Al igual que en España, la crisis del coronavirus produjo inicialmente un pequeño repunte del número de adopciones que las propias protectoras atajaron, conscientes de que los perros estaban siendo utilizados de una forma mezquina para zafarse de la cuarentena. A ese primer momento le siguió después un incremento en los abandonos, motivado, entre otras cosas, por una delirante campaña de desinformación patrocinada por el propio Gobierno de Ucrania.
La Administración de ese país llegó a colgar en ciudades como Kiev grandes carteles donde se pedía a la gente que evitara todo contacto con los animales. Poco ayudaban a que cundiera el sentido común las confusas informaciones procedentes de China acerca de un viejo pomerania supuestamente contagiado por el virus, de acuerdo a un estudio efectuado por «reputadísimos» epidemiólogos. Confundieron su presencia en la cavidad bucal y nasal con la enfermedad y el pánico se extendió pese a los desmentidos posteriores.
El mal estaba hecho y un buen número de medios digitales difundieron los rumores de que los perros, en efecto, transmitían la enfermedad. En algunos lugares como Australia, se registraron casos de dueños de mascotas que acudieron al veterinario para pedir que mataran a su perro. «Si no asesinarían a tu abuela, ¿por qué quieren fulminar al perro?», se quejaba un veterinario en un diario anglosajón.
Varios medios británicos como el Daily Mail o el Mirror divulgaban también desde febrero vídeos de funcionarios chinos asesinando a golpes a animales callejeros, o a grupos de habitantes de Wohan arrastrando cadáveres de perros apaleados, que la prensa internacional recogió junto a los ecos imprecisos de un segundo caso de pastor alemán supuestamente infectado por el virus.
Al final resultó que no se había prohibido en China todavía la comercialización de especies salvajes o menos todavía, el consumo de carne de perros o de gatos, y eran ya salvajemente ajusticiados en un número indeterminado por las turbas y, eventualmente, por policías. Parece, en todo caso, que tanto los agentes como los desaprensivos actuaron por su cuenta.
A una muchacha ucraniana que residía en la zona 0 –Anastasia Zinchenko– le prohibieron las autoridades chinas regresar a su país en compañía de su perro. Incluso Zelenski, presidente de Ucrania, terció personalmente en el asunto. Fue un brindis al sol para los medios de comunicación porque el animal no fue expatriado. Pantomimas de político.

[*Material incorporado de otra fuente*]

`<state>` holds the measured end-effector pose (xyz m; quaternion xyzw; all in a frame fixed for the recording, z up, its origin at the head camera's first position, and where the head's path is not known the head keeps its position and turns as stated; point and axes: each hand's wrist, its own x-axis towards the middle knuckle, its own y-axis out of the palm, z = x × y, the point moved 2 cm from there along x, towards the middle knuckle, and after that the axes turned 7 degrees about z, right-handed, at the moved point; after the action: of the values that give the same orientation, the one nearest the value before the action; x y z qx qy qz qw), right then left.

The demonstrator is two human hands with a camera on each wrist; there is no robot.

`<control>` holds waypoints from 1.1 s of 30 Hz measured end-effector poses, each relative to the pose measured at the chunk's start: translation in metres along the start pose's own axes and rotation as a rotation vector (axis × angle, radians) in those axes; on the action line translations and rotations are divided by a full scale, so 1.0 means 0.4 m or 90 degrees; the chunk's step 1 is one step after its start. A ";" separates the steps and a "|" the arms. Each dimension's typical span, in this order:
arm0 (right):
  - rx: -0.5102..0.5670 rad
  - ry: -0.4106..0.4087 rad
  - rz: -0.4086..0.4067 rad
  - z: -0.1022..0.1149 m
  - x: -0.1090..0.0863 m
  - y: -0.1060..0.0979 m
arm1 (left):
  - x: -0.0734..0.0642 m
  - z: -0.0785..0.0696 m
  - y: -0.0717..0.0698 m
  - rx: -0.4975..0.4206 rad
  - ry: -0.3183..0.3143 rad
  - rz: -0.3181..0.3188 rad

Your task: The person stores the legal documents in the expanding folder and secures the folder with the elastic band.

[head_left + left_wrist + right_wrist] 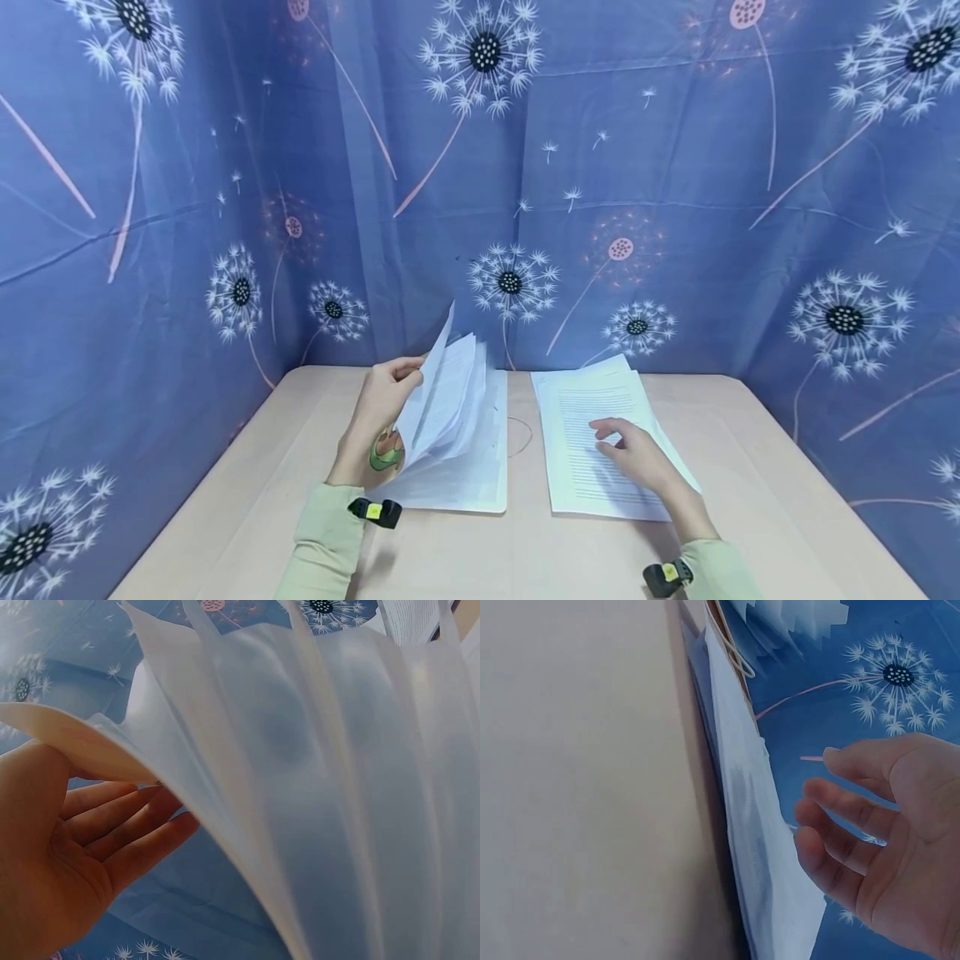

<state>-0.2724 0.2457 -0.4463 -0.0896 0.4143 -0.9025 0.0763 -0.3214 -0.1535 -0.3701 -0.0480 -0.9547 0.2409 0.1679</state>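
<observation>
A clear-pocket folder (491,467) stands partly open on the table, its translucent pockets (360,750) fanned upward. My left hand (382,400) pinches the raised left cover and leaves near their upper edge; in the left wrist view that hand (82,847) has its fingers on the outer side of the cover (82,742). Part of a green and brown picture (387,452) shows on the cover beneath the wrist. On the right lies a loose stack of printed paper (592,400). Above it is my right hand (633,454), fingers loosely bent and holding nothing; the right wrist view shows this hand (900,840) apart from the sheets.
Between folder and paper stack, a thin cord loop (530,433) lies on the pale table (465,558). Blue dandelion-print cloth (450,167) hangs behind the table and along its sides. Each wrist wears a black strap device, one being the left strap (375,512).
</observation>
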 end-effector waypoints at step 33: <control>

Tan cierto es que las imágenes de las ‘ejecuciones’ horrorizaron a los animalistas más comprometidos, como que estigmatizaron indirectamente a estas especies porque de su caza salvaje se colegía que, en verdad, podían transmitir el virus. Estaban comenzando a arraigarse los miedos que alentaron los linchamientos. Todo el conjunto de informaciones fragmentarias y falsedades divulgadas por los medios había sido más que suficientes para declarar culpable, en ausencia de pruebas, a nuestros animales más emocionalmente cercanos, y más especialmente, en los territorios donde, a diferencia, de España, no servían de salvoconducto para burlar la cuarentena.
En algunos lugares, el terreno para el prejuicio se hallaba ya bien abonado mucho antes de la crisis sanitaria. Y ese era el caso, de hecho, de la propia ciudad ucraniana de Jerson, donde llegó a presentarse una petición formal hace algo más de un año para que se exterminara a todos los perros callejeros, una solución final canina a la medida de lo que tiempo atrás se experimentó en ciudades como El Cairo. La propuesta no llegó nunca a progresar, pero proyectaba de algún modo el estado de opinión de algunos ucranianos.